RBS's potential £400 million loss is a new blow to the beleaguered bank, which is 58 per cent owned by the Government after it accepted £20 billion from the taxpayer as part of the recent £37 billion bailout of British banks.
Mr Madoff was arrested last week after apparently admitting to setting up a $50 billion "Ponzi" scheme to defraud investors.
Mr Madoff is believed to have told employees that he was "finished", that he had "absolutely nothing", and that "it's all just one big lie". There is a 24-hour guard outside Mr Madoff's office in midtown Manhattan.
A Ponzi scheme, otherwise known as a pyramid structure, is where older-established investors are given an abnormally high return using money paid in by new clients instead of using net revenues for payments.
Man Group, the world's biggest listed hedge fund manager, also confirmed this morning that its RMF division has about $360 million (£240 million) invested in two funds that are "directly or indirectly sub-advised by Madoff Securities and for which Madoff Securities acts as broker-dealer executing the investment strategy."
RMF is an adviser to Bramdean Asset Management, the fund run by Nicola Horlick, who admitted last week to an exposure of about $25 million through her firm's listed Bramdean Alternatives portfolio.
Since Mr Madoff's arrest, the list of casualties has continued to grow, with a number of charities exposed to the alleged scam.
Film director Steven Spielberg 's charity, the Wunderkinder Foundation, had 70 per cent of its interest and dividend income in the Madoff firm in 2006.
A spokesman for Mr Spielberg confirmed that the foundation has suffered losses on its investments with Madoff, but could not say how large these losses were.
The Elie Wiesel Foundation for Humanity, founded by the famed Holocaust survivor and writer, is also understood to have invested with the company.
The Robert I. Lappin Charitable Foundation, an American charity that supports Jewish programmes, invested its entire $8 million endowment with Mr Madoff. The head of the charity has said she does not expect it to survive.
Other casualties include Nomura, the Japanese bank which bought some of Lehman Brothers' European operations earlier this year, which said its exposure to investments with Mr Madoff totalled 27.5 billion yen (£202 million). A spokesman described the firm's potential losses as "limited".
BNP Paribas said last night that it had an exposure of €350 million.
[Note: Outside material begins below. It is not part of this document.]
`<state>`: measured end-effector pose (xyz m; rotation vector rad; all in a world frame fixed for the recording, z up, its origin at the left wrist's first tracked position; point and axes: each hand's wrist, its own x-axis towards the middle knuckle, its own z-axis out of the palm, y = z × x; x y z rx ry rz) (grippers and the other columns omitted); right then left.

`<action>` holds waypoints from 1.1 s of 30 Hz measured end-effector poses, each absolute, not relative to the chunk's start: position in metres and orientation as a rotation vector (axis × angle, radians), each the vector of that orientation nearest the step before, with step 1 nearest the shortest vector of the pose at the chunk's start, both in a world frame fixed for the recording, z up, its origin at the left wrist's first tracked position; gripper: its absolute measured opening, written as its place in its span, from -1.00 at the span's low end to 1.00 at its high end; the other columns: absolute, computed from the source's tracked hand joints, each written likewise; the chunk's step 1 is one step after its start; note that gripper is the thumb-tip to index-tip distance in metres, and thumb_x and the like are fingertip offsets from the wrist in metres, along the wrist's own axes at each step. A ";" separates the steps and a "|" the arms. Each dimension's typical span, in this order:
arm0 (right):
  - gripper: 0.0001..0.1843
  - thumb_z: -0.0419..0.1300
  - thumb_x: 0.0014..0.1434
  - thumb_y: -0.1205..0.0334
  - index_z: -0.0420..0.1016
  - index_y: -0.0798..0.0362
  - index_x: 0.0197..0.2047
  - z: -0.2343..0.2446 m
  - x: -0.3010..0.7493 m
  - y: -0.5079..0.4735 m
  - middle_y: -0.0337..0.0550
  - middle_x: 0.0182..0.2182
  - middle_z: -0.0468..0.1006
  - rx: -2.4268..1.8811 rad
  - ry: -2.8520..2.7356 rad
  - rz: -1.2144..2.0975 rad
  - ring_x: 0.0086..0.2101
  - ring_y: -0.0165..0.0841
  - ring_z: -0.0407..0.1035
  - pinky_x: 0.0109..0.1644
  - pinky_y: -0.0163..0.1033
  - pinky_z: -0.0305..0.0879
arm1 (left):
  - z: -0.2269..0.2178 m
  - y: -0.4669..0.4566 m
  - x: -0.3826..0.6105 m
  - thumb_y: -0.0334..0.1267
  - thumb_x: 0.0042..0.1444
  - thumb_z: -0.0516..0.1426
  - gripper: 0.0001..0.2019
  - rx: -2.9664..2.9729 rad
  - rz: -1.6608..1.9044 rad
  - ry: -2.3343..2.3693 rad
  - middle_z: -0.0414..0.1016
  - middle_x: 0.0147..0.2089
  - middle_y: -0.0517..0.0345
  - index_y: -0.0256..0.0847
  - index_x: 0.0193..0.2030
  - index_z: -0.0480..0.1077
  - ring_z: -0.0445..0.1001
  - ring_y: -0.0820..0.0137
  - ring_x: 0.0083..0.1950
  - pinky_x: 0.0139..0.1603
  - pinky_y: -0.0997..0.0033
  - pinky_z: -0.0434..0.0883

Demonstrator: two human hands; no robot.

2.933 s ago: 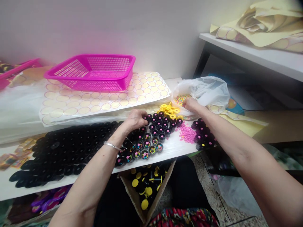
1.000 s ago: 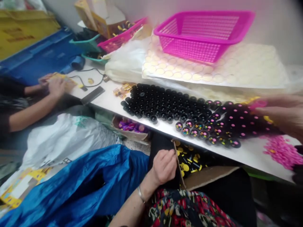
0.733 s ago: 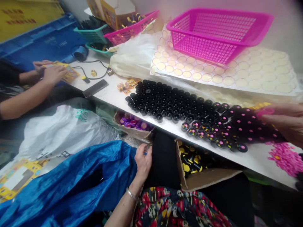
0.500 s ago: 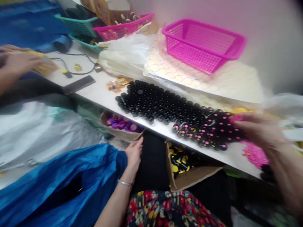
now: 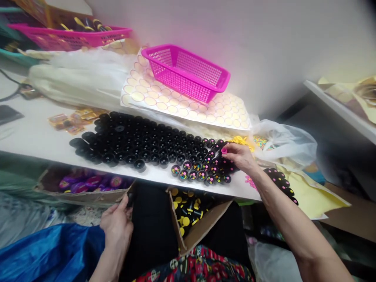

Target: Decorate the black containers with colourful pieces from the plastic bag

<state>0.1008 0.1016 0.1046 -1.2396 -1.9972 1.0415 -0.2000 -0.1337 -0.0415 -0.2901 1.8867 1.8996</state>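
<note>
My right hand [image 5: 239,156] pinches a small pink piece [image 5: 224,150] above the right part of a block of small black round cups [image 5: 155,145]. Several cups under and beside that hand hold pink dots, and the front ones hold mixed coloured beads [image 5: 196,167]. Behind my right wrist lies a heap of pink pieces [image 5: 250,181], partly covered. My left hand [image 5: 117,223] is low by my lap, beside the corner of a cardboard box [image 5: 88,197] of purple-wrapped items. Its fingers are curled around something dark that I cannot make out.
A pink basket [image 5: 188,74] stands on a sheet of round labels [image 5: 164,105]. An open box [image 5: 202,231] with black and yellow pieces is at my lap. Yellow pieces [image 5: 241,141] and a clear bag [image 5: 288,137] lie right. Small orange packets [image 5: 73,120] lie left.
The view has swung to the right, and another person's hand at the left has gone out of sight. My left hand has curled. My right hand still pinches pink over the cups.
</note>
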 end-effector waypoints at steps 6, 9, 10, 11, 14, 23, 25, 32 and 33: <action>-0.87 0.23 -0.10 0.23 0.52 0.07 -0.41 0.104 0.086 0.107 -0.23 -0.46 0.48 -1.109 -2.165 0.984 -0.36 -0.37 0.33 -0.20 -0.23 0.24 | -0.002 -0.134 -0.162 -0.30 -0.39 0.35 -0.52 0.204 2.016 2.012 0.41 -0.35 0.26 -0.25 -0.26 0.28 0.42 0.54 -0.41 -0.35 0.50 0.43; -0.84 0.26 -0.12 0.22 0.52 0.07 -0.39 0.107 0.091 0.109 -0.24 -0.46 0.49 -1.111 -1.980 1.136 -0.39 -0.39 0.34 -0.21 -0.24 0.25 | 0.011 -0.125 -0.157 -0.22 -0.28 0.34 -0.58 0.468 1.942 2.056 0.44 -0.30 0.17 -0.28 -0.24 0.38 0.43 0.50 -0.35 -0.23 0.41 0.43; -0.83 0.27 -0.13 0.22 0.52 0.06 -0.38 0.109 0.095 0.110 -0.25 -0.46 0.50 -1.119 -1.902 1.165 -0.40 -0.40 0.34 -0.21 -0.24 0.26 | 0.014 -0.120 -0.158 -0.21 -0.24 0.33 -0.61 0.591 1.918 2.104 0.44 -0.27 0.15 -0.27 -0.23 0.41 0.43 0.48 -0.32 -0.20 0.38 0.42; -0.82 0.28 -0.15 0.22 0.52 0.06 -0.39 0.110 0.101 0.112 -0.26 -0.47 0.50 -1.135 -1.831 1.168 -0.41 -0.41 0.34 -0.21 -0.24 0.26 | 0.017 -0.115 -0.161 -0.19 -0.20 0.31 -0.63 0.732 1.893 2.167 0.44 -0.23 0.12 -0.26 -0.21 0.43 0.43 0.45 -0.28 -0.18 0.36 0.42; -0.80 0.31 -0.21 0.24 0.53 0.06 -0.41 0.112 0.122 0.117 -0.27 -0.49 0.50 -1.233 -1.691 1.086 -0.43 -0.42 0.32 -0.24 -0.24 0.25 | 0.021 -0.095 -0.170 -0.18 -0.09 0.26 -0.68 1.175 1.749 2.348 0.44 -0.14 0.08 -0.21 -0.15 0.46 0.42 0.39 -0.22 -0.18 0.35 0.40; -0.79 0.29 -0.22 0.22 0.54 0.09 -0.42 0.104 0.147 0.122 -0.28 -0.53 0.46 -1.336 -1.793 1.017 -0.46 -0.41 0.27 -0.32 -0.27 0.21 | 0.006 -0.055 -0.177 -0.20 -0.06 0.25 -0.63 1.839 1.505 2.388 0.49 -0.14 -0.05 -0.28 -0.10 0.42 0.47 0.30 -0.17 -0.11 0.31 0.41; -0.81 0.28 -0.20 0.22 0.53 0.07 -0.42 0.104 0.139 0.123 -0.27 -0.51 0.48 -1.299 -1.835 1.017 -0.43 -0.39 0.30 -0.28 -0.26 0.22 | 0.004 -0.053 -0.175 -0.19 -0.08 0.26 -0.63 1.811 1.511 2.408 0.49 -0.14 -0.07 -0.29 -0.11 0.43 0.47 0.27 -0.14 -0.08 0.30 0.40; -0.81 0.23 -0.12 0.22 0.52 0.08 -0.37 0.099 0.104 0.124 -0.27 -0.48 0.46 -1.151 -2.031 1.151 -0.42 -0.40 0.29 -0.29 -0.29 0.21 | 0.007 -0.056 -0.170 -0.14 -0.20 0.31 -0.55 1.432 1.543 2.348 0.49 -0.15 -0.02 -0.23 -0.13 0.43 0.44 0.27 -0.17 -0.03 0.26 0.36; -0.81 0.22 -0.11 0.23 0.52 0.08 -0.36 0.098 0.100 0.125 -0.27 -0.48 0.46 -1.126 -2.067 1.143 -0.41 -0.41 0.29 -0.29 -0.30 0.20 | 0.008 -0.056 -0.169 -0.13 -0.21 0.31 -0.54 1.407 1.542 2.351 0.49 -0.17 0.00 -0.23 -0.12 0.42 0.44 0.29 -0.21 -0.06 0.26 0.36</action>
Reichmuth, a private Swiss bank, said that it was facing a $325 million loss and it was reported that Benbassat & Cie, another Swiss private bank, had exposure of $935 million.
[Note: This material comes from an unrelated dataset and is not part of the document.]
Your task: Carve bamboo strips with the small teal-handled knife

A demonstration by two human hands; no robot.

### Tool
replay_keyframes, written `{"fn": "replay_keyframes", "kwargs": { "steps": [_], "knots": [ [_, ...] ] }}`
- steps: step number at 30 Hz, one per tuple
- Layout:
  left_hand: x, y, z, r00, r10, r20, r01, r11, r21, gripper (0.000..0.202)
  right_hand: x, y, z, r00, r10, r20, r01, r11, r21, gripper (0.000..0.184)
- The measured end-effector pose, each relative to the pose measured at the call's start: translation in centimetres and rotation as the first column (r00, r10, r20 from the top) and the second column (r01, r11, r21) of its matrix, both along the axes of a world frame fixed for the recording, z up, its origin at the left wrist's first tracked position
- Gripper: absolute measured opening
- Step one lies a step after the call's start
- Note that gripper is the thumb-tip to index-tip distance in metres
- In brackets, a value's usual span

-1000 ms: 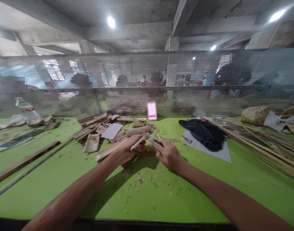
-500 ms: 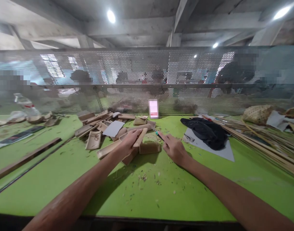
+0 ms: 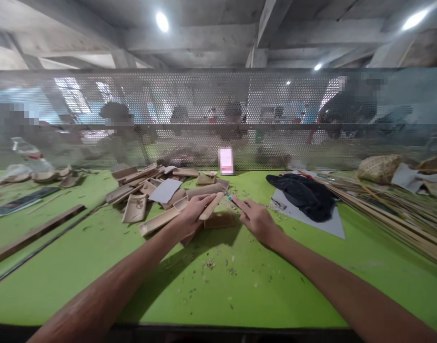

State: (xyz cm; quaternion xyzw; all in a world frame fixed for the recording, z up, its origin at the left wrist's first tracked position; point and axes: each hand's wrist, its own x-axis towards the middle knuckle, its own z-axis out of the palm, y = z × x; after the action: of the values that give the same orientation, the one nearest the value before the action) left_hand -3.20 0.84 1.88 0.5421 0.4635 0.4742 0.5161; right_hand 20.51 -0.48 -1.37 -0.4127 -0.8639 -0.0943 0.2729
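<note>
My left hand is closed around a short tan bamboo piece that points up and to the right. My right hand is closed on a small tool with a teal tip, held a little to the right of the bamboo piece. Between and below the hands a brown bamboo block lies on the green table. Shavings are scattered in front of it.
A heap of cut bamboo pieces lies behind my left hand. A black cloth on grey paper, long bamboo strips and a woven basket are at right. A perforated metal screen bounds the back, with people beyond it.
My hands drew apart after touching the tool to the bamboo piece. The piece now tilts further right, and the tool's tip sits off it.
</note>
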Motion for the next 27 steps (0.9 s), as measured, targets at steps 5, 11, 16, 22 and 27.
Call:
{"fn": "replay_keyframes", "kwargs": {
  "steps": [5, 11, 16, 22, 27],
  "knots": [
    [-0.3, 0.3, 0.4, 0.994, -0.032, -0.104, 0.028, 0.999, -0.04, 0.032, 0.0, 0.2, 0.9, 0.947, -0.307, 0.09, 0.318, 0.935, -0.159, 0.054],
    [-0.9, 1.8, -1.3, 0.863, 0.185, -0.469, 0.028, 0.911, 0.411, 0.036, -0.4, 0.1, 1.2, 0.893, -0.42, 0.161, 0.446, 0.872, -0.203, 0.051],
    [-1.2, 2.7, -2.7, 0.684, 0.318, -0.657, 0.15, 0.82, 0.552, 0.024, -0.4, 0.1, 1.0, 0.886, -0.431, 0.173, 0.461, 0.862, -0.213, 0.049],
    [-1.3, 2.7, -3.1, 0.644, 0.267, -0.717, 0.245, 0.817, 0.523, 0.017, -0.5, -0.5, 1.6, 0.881, -0.431, 0.197, 0.469, 0.851, -0.238, 0.04],
    [-1.3, 2.4, -3.0, 0.651, 0.243, -0.719, 0.293, 0.793, 0.533, 0.021, -0.7, -0.9, 1.7, 0.885, -0.42, 0.199, 0.461, 0.85, -0.256, 0.038]
  ]
}}
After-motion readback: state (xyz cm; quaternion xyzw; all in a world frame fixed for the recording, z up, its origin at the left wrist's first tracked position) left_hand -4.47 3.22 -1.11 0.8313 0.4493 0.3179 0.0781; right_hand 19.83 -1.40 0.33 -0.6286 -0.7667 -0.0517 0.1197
Although regulatory filings show that Mr Madoff had only about 25 clients, the number who could lose money through funds that invested in Bernard L. Madoff Investment Securities could run into thousands.
Fairfield Greenwich Group, the hedge fund, said that it had $7.5 billion in investments linked to Madoff. Banque Benedict Hentsch Fairfield Partners, a private Swiss bank, has $47.5 million of clients' money at risk.
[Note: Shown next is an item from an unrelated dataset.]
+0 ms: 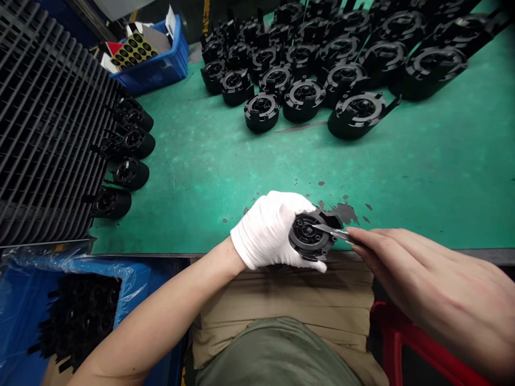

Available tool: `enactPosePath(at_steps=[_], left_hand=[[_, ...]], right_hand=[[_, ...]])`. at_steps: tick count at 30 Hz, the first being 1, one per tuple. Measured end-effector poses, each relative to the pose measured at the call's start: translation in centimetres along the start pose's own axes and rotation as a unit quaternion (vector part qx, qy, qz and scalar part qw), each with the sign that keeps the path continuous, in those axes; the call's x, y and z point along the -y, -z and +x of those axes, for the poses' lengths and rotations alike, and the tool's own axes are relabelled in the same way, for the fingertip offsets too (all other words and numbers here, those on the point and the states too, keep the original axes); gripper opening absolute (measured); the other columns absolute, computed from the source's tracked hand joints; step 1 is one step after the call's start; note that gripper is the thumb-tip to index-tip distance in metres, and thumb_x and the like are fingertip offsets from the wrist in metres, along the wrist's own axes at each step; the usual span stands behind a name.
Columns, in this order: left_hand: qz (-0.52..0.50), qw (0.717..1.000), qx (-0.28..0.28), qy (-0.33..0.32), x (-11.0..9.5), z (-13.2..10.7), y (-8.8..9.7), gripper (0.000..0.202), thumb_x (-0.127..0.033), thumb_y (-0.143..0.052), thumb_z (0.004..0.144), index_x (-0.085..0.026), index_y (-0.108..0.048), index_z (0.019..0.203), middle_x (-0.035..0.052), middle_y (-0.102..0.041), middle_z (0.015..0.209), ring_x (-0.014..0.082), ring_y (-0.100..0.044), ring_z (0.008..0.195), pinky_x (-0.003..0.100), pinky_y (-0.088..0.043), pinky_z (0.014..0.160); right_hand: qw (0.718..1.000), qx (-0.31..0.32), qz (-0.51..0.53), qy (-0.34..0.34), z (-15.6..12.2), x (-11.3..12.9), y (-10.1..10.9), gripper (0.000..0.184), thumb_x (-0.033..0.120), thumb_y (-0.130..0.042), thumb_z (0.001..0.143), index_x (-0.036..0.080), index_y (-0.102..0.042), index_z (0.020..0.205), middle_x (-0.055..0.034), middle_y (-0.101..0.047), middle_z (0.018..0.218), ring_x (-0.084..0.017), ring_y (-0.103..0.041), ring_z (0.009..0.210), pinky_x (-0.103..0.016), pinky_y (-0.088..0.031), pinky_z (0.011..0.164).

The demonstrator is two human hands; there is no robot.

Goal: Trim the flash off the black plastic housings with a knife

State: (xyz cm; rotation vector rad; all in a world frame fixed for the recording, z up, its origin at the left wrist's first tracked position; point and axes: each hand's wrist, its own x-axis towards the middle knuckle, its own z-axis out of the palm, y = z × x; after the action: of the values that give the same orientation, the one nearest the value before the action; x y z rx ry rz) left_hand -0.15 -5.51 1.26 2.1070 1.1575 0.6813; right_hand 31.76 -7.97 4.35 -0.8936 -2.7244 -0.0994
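Note:
My left hand (pixel 270 229), in a white glove, is closed round a black round plastic housing (pixel 300 236) near the front edge of the table. The housing's ringed face, with a small square hub in the centre, is turned up toward me. Bare and pinching, my right hand (pixel 426 273) grips a scalpel-like knife (pixel 336 232) with a slim metal handle. The pointed blade reaches over the housing's face close to the hub; whether it touches the plastic, I cannot tell.
Several similar black housings (pixel 303 99) stand in rows on the green table (pixel 209 177). More housings (pixel 131 172) line the left side beside a dark slatted rack (pixel 44 123). A blue bin (pixel 161 59) holds sticker sheets. Below left, a plastic-lined blue crate (pixel 137 279) contains black parts.

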Motion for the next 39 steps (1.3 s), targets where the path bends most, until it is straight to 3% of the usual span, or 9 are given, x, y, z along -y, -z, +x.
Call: enactPosePath(at_steps=[4, 10, 20, 31, 35, 39], left_hand=[[-0.01, 1.0, -0.002, -0.005, 0.1, 0.0, -0.1, 0.091, -0.098, -0.1, 0.064, -0.026, -0.082, 0.116, 0.0119, -0.085, 0.11, 0.0375, -0.085, 0.104, 0.05, -0.069, 0.097], [-0.006, 1.0, -0.003, 0.0, 0.1, 0.0, -0.1, 0.089, -0.099, -0.1, 0.064, -0.026, -0.081, 0.112, 0.0123, -0.085, 0.113, 0.0377, -0.085, 0.106, 0.052, -0.069, 0.101], [-0.008, 1.0, 0.012, 0.001, 0.2, 0.0, 0.1, 0.087, -0.096, -0.102, 0.063, -0.027, -0.081, 0.11, 0.0134, -0.085, 0.117, 0.039, -0.084, 0.109, 0.053, -0.07, 0.102], [-0.024, 1.0, 0.01, -0.007, 0.3, 0.1, -0.1, 0.084, -0.094, -0.103, 0.066, -0.026, -0.081, 0.111, 0.0126, -0.085, 0.117, 0.0392, -0.084, 0.11, 0.053, -0.069, 0.103], [-0.019, 1.0, 0.018, -0.001, 0.3, 0.0, 0.0, 0.086, -0.093, -0.104, 0.065, -0.027, -0.083, 0.116, 0.0126, -0.085, 0.117, 0.0395, -0.084, 0.111, 0.053, -0.069, 0.104], [-0.016, 1.0, 0.015, -0.007, 0.2, 0.1, 0.3, 0.085, -0.097, -0.1, 0.066, -0.027, -0.082, 0.111, 0.0128, -0.084, 0.115, 0.039, -0.083, 0.11, 0.052, -0.068, 0.102]], right_hand=[[1.0, 0.008, -0.012, 0.017, 0.2, -0.1, 0.3, 0.049, 0.016, -0.04, 0.119, 0.014, -0.063, 0.163, -0.0115, -0.084, 0.12, -0.024, -0.083, 0.098, -0.033, -0.062, 0.068], [0.999, 0.042, -0.006, 0.01, -1.2, -0.5, -0.2, 0.076, 0.01, -0.037, 0.111, 0.02, -0.043, 0.186, -0.0127, -0.084, 0.128, -0.03, -0.082, 0.11, -0.039, -0.064, 0.079], [0.997, 0.07, 0.001, -0.009, -1.3, -0.4, 0.5, 0.073, 0.011, -0.04, 0.108, 0.029, -0.053, 0.178, -0.0105, -0.084, 0.13, -0.03, -0.081, 0.107, -0.042, -0.065, 0.081], [0.997, 0.078, -0.013, 0.008, -1.5, -0.5, 0.8, 0.08, 0.012, -0.042, 0.109, 0.025, -0.038, 0.189, -0.0148, -0.083, 0.142, -0.033, -0.08, 0.116, -0.046, -0.066, 0.089], [0.997, 0.083, 0.002, 0.002, -1.8, 0.3, 1.0, 0.082, 0.012, -0.045, 0.107, 0.027, -0.041, 0.188, -0.0131, -0.084, 0.135, -0.034, -0.082, 0.11, -0.05, -0.068, 0.092], [0.997, 0.077, 0.017, 0.006, -2.5, 1.4, 0.9, 0.09, 0.01, -0.047, 0.104, 0.022, -0.034, 0.192, -0.0157, -0.083, 0.146, -0.036, -0.082, 0.122, -0.049, -0.069, 0.095]])
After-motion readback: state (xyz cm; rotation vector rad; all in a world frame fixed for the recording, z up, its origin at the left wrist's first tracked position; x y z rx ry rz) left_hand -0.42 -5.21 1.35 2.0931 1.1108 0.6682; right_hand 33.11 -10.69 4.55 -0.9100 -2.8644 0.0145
Vincent Tchenguiz, the property magnate, who is one of Britain's richest men, is understood to have invested £40 million with Bramdean.
Other wealthy individuals affected include Norman Braman, former owner of the Philadelphia Eagles American football team, Fred Wilpon, owner of the New York Mets baseball team, and J. Ezra Merkin, the chairman of GMAC Financial Services.